↓↓↓

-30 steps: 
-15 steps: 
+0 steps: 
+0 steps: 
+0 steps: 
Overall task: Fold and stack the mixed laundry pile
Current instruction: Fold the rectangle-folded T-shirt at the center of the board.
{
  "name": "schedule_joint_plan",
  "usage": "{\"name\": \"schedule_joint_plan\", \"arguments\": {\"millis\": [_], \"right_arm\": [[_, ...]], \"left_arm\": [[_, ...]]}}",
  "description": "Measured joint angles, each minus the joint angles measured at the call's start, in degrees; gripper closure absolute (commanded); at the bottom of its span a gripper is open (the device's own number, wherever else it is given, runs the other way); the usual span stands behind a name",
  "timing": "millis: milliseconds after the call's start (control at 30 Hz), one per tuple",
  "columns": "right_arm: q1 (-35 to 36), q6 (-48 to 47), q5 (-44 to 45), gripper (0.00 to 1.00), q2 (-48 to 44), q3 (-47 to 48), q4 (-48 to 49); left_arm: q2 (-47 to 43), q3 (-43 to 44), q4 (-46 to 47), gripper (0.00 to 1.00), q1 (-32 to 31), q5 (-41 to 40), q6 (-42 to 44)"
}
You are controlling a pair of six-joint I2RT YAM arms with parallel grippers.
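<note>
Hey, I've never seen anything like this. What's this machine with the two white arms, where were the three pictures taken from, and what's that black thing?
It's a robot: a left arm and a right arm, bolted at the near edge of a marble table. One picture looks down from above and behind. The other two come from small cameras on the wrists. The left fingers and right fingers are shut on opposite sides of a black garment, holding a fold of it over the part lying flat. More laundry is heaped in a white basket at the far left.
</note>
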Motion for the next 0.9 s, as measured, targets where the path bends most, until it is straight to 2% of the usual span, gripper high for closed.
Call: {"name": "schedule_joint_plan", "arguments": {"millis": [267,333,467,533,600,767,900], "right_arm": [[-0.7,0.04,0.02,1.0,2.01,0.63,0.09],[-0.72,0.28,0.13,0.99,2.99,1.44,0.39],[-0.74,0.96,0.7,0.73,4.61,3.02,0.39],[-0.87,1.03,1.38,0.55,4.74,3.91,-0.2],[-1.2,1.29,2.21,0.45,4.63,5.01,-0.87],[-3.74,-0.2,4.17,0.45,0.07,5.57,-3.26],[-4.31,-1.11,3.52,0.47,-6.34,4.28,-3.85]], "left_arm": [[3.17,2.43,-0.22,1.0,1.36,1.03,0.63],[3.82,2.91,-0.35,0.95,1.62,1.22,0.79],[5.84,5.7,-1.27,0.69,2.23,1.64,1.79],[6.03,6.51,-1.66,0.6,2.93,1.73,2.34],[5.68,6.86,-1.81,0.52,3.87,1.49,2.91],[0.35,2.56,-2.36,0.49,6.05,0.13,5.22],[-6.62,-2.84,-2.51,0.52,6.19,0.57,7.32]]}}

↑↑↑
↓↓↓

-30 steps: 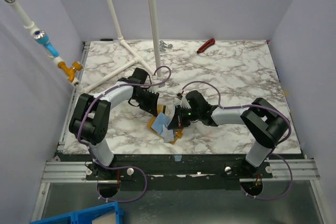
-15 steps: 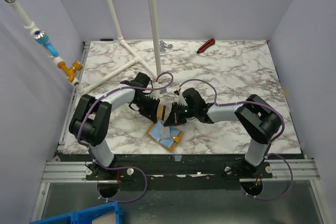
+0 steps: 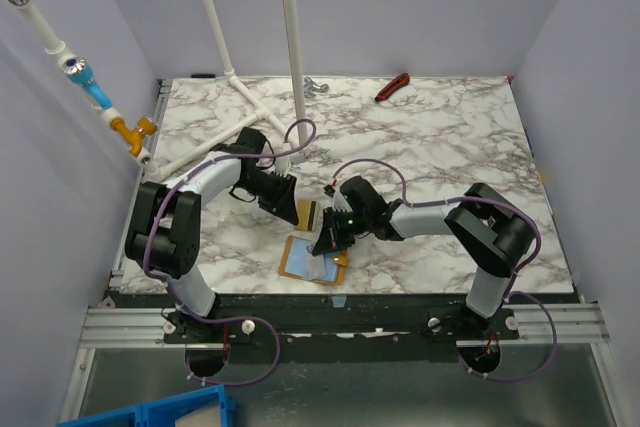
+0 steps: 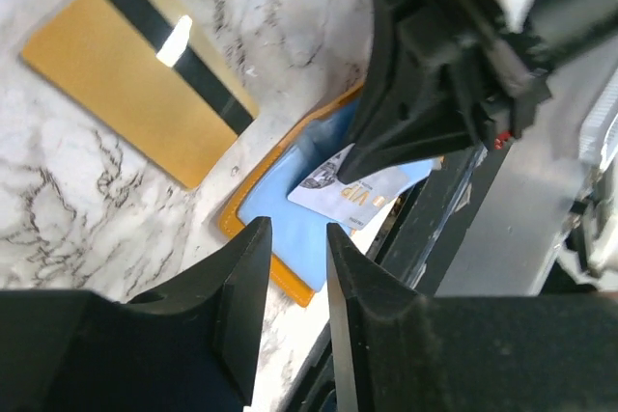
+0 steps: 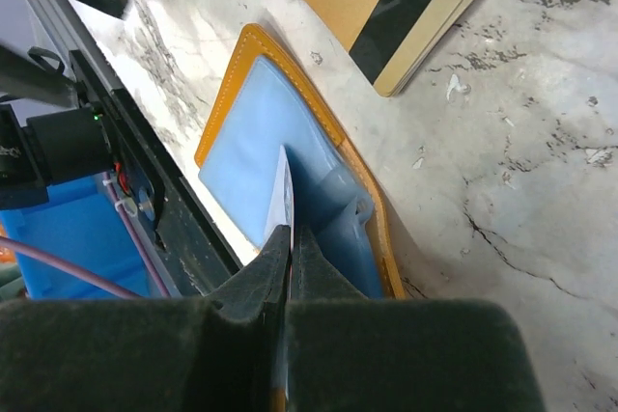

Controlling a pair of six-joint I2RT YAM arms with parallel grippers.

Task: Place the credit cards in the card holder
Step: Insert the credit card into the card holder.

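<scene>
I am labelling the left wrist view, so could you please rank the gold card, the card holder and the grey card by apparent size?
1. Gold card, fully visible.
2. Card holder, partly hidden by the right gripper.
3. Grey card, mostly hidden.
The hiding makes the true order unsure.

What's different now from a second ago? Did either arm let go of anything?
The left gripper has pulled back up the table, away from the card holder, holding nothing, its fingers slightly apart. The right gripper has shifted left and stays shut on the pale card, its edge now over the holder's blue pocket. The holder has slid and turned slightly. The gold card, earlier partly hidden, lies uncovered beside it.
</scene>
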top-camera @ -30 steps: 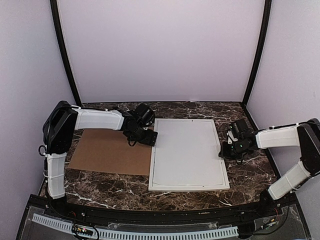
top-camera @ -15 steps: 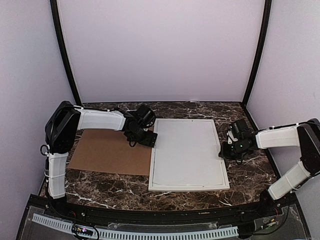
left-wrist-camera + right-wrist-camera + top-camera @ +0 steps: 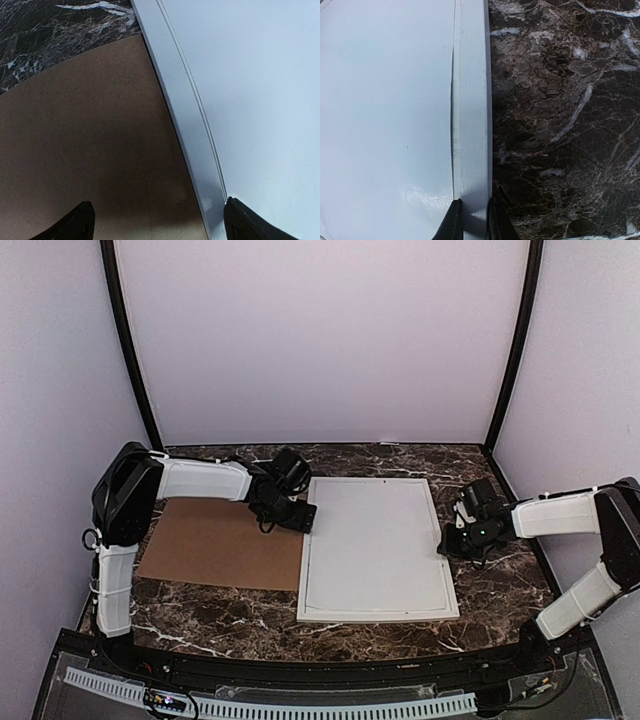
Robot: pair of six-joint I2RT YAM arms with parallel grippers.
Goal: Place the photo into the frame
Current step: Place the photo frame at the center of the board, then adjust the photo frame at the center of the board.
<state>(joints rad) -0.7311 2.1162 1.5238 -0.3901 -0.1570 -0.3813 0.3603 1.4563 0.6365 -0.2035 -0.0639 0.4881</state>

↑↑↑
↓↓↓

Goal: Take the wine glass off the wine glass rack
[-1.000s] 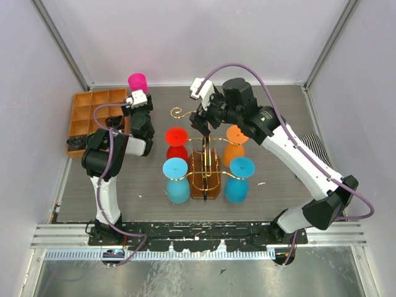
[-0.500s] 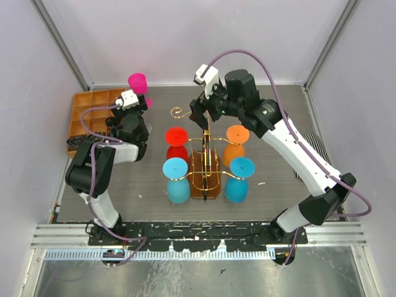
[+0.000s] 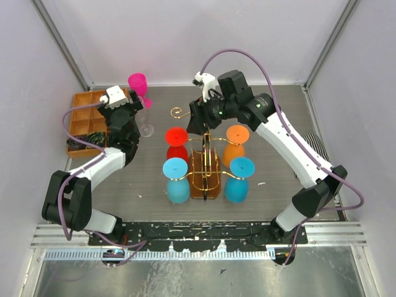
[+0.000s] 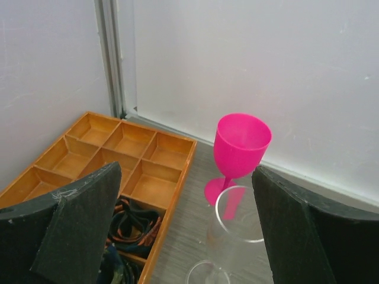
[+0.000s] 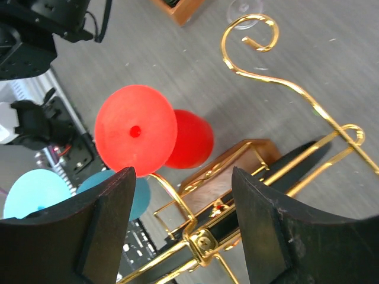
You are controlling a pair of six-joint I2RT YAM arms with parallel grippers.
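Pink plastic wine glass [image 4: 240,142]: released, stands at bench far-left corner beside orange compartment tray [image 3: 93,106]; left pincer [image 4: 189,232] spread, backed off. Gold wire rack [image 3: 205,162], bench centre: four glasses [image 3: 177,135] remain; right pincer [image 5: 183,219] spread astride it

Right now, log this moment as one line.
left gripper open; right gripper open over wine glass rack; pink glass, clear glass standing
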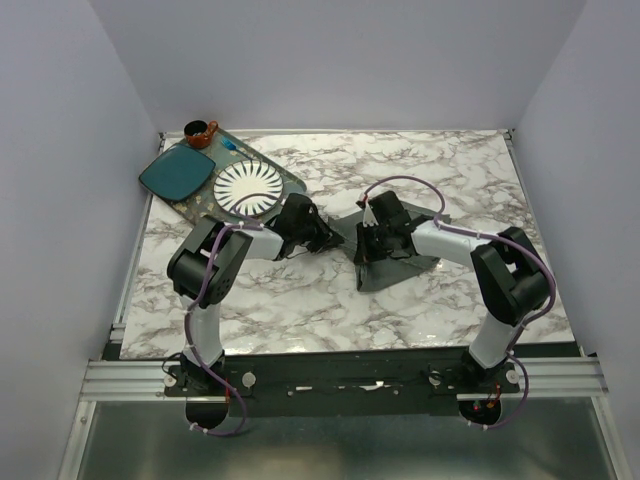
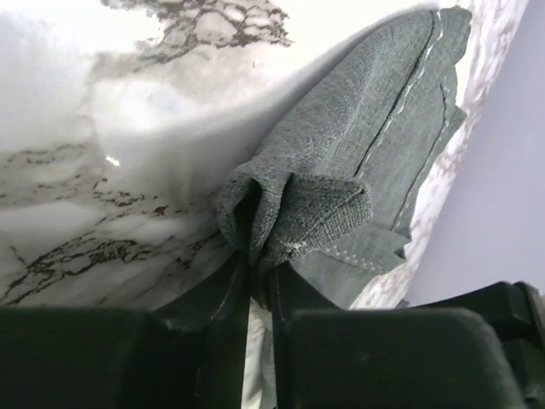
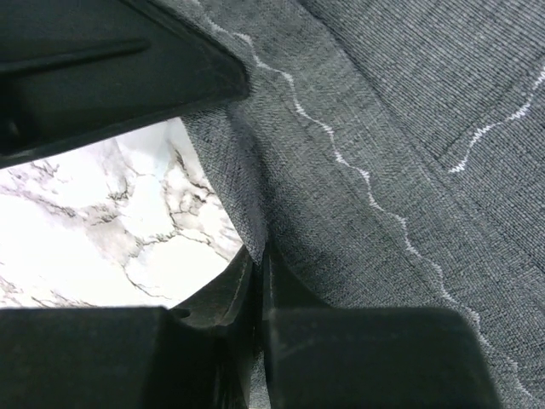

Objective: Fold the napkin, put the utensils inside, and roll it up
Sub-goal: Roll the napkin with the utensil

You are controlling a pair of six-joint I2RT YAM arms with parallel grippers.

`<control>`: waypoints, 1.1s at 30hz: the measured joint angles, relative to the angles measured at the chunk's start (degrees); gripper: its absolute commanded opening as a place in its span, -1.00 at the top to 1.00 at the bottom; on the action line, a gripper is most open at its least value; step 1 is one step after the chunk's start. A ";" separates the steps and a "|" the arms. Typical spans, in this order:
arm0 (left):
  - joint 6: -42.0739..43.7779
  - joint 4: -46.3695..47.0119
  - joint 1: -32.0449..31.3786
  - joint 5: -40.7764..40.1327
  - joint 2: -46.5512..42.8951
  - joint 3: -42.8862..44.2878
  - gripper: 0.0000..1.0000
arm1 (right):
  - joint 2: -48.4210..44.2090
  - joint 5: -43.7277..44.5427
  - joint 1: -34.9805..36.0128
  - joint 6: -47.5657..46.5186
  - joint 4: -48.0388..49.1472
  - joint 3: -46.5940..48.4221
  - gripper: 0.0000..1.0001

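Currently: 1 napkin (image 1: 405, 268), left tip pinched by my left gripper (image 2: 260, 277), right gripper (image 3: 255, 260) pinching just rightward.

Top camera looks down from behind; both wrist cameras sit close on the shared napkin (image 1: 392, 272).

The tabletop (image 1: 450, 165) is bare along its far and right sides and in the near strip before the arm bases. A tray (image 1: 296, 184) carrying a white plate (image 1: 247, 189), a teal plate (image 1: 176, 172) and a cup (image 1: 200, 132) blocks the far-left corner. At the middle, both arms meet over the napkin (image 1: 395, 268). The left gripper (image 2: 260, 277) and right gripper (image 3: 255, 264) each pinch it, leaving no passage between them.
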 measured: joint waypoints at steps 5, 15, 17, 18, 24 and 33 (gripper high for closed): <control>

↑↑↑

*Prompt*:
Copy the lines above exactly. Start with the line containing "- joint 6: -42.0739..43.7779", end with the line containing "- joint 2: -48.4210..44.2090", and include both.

*Exercise result*:
  - joint 6: -42.0739..43.7779
  - joint 4: -46.3695..47.0119
  - joint 1: -32.0449..31.3786
  - joint 5: -40.7764..40.1327
  - joint 2: -46.5512..42.8951
  - joint 3: -42.8862..44.2878
  - gripper: 0.0000..1.0000
arm1 (right):
  - joint 2: -48.4210..44.2090

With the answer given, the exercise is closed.